Dans le cadre de sa recherche Céleste Thouin conçoit la fidélité comme la nécessité d’interroger et de confronter sa pratique. Travailler à partir de photos, de vidéos, de récits, d’écrits d’archives et de pratiques traditionnelles oblige à se demander à quelle continuité s’attacher à travers ce que nous ne sommes pas, ce que nous ne sommes plus et ce à quoi nous aspirons. La fidélité ici est donc prise comme une position critique pour faire face aux risques d'appropriation ou de récupération libérale et réactionnaire.

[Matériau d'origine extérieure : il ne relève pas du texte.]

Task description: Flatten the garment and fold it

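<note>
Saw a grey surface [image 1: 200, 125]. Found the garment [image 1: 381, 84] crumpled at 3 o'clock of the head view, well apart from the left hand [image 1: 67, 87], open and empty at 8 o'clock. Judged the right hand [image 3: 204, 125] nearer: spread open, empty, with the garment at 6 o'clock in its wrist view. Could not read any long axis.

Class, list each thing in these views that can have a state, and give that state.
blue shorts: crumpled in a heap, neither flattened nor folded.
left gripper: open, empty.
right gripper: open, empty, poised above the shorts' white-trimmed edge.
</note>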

L’exposition Fidèles, fidèls* puise son inspiration dans des poèmes et des chansons occitanes. Des objets comme des phrases, faits de/tissés de mots roux, bruns et écrus. À travers la confection d’objets artisanaux, Céleste Thouin remonte les traces d’une poésie un peu morte, un peu enterrée. Sa recherche au Casino Display aiguise le regard, attire l’attention. Sur les matériaux d’abord, puis sur leur transformation progressive, créant ainsi des collaborations et des savoir-faire partagés : des grandes nappes de laine filées à partir de toisons achetées dans les Pyrénées, collectivement cardées dans le Cantal, puis tissées par Lily Weisgerber au Luxembourg. Tailler le chêne, scier le buis et coller l’épicéa avec Théophile Peris. Mélanger le crottin et couler le bronze avec Alassane Dermé. Comme une manière singulière de dessiner la quête d’un positionnement à la fois politique et poétique.
* Le titre est inspiré du poème occitan d’Ives Roqueta, « Rouergue, si », 1969.